Information provided –
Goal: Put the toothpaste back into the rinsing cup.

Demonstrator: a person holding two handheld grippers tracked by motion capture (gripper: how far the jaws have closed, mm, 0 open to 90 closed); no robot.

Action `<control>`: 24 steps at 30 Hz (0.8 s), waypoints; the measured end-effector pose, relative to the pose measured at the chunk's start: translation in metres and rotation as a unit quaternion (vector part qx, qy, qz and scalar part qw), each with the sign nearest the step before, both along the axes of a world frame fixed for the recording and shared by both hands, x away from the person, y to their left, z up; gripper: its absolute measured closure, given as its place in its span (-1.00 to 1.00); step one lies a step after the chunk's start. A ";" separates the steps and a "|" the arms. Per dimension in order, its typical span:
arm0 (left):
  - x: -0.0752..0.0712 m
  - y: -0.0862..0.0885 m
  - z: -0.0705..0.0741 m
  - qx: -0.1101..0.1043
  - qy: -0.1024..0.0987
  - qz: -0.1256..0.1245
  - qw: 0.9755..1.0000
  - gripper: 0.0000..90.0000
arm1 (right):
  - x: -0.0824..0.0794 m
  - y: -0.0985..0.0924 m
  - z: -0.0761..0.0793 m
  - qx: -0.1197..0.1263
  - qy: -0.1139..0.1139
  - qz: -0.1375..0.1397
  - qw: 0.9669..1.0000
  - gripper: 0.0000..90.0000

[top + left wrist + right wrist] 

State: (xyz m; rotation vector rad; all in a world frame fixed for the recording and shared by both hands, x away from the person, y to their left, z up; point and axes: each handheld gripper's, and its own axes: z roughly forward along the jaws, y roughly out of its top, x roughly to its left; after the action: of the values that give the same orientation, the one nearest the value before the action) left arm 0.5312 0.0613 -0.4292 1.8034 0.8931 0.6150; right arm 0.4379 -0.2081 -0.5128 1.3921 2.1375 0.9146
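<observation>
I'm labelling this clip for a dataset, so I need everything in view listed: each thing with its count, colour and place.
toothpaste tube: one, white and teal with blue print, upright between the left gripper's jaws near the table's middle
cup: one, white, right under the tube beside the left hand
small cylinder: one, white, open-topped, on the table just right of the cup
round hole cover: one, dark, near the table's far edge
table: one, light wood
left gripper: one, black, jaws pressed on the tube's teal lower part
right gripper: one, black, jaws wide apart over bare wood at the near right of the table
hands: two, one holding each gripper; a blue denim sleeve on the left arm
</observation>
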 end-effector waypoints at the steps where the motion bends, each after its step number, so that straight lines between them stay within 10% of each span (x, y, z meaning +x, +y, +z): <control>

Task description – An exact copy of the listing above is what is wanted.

Answer section –
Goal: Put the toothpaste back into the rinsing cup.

Demonstrator: a person holding two handheld grippers tracked by motion capture (gripper: how far the jaws have closed, mm, 0 open to 90 closed); no robot.

Action `<control>`: 24 steps at 30 Hz (0.8 s), waypoints; the measured end-effector pose, relative to the pose measured at the chunk's start: translation in metres and rotation as a unit quaternion (vector part qx, qy, qz and scalar part qw), each with the sign nearest the step before, both along the axes of a world frame fixed for the recording and shared by both hands, x away from the person, y to their left, z up; gripper: its absolute measured closure, given as its place in its span (-1.00 to 1.00); step one lies a step after the chunk's start. A ";" separates the steps and a "|" the arms. Per dimension in order, its typical span:
arm0 (left):
  - x: -0.0752..0.0712 m
  - y: -0.0862..0.0885 m
  - z: -0.0705..0.0741 m
  - qx: -0.1101..0.1043
  - qy: -0.1024..0.0987
  - qz: -0.1256..0.1245
  - qw: 0.9755..1.0000
  - gripper: 0.0000..90.0000
arm1 (right):
  - x: -0.0824..0.0794 m
  - y: -0.0985..0.0924 m
  - z: -0.0761..0.0793 m
  - qx: -0.1197..0.1263
  - qy: -0.1139..0.1139
  - qz: -0.1375..0.1397
  - qw: 0.9669..1.0000
  - gripper: 0.0000..90.0000

[top + left wrist + right wrist] 

State: (xyz m; rotation vector rad; all in a world frame fixed for the recording and shared by both hands, x away from the person, y to their left, z up; point and axes: each handheld gripper's, and its own axes: z roughly forward along the jaws, y roughly out of its top, x roughly to its left; after the action: of the values that give the same orientation, the one nearest the value before the action) left arm 0.5312 0.0613 -0.4292 1.8034 0.8931 0.6150; right arm 0.4379 -0.2081 -0.5128 1.3921 2.1375 0.9146
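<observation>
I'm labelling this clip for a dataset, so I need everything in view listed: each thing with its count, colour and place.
toothpaste tube: one, white and teal with blue print, upright between the left gripper's jaws near the table's middle
cup: one, white, right under the tube beside the left hand
small cylinder: one, white, open-topped, on the table just right of the cup
round hole cover: one, dark, near the table's far edge
table: one, light wood
left gripper: one, black, jaws pressed on the tube's teal lower part
right gripper: one, black, jaws wide apart over bare wood at the near right of the table
hands: two, one holding each gripper; a blue denim sleeve on the left arm
</observation>
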 end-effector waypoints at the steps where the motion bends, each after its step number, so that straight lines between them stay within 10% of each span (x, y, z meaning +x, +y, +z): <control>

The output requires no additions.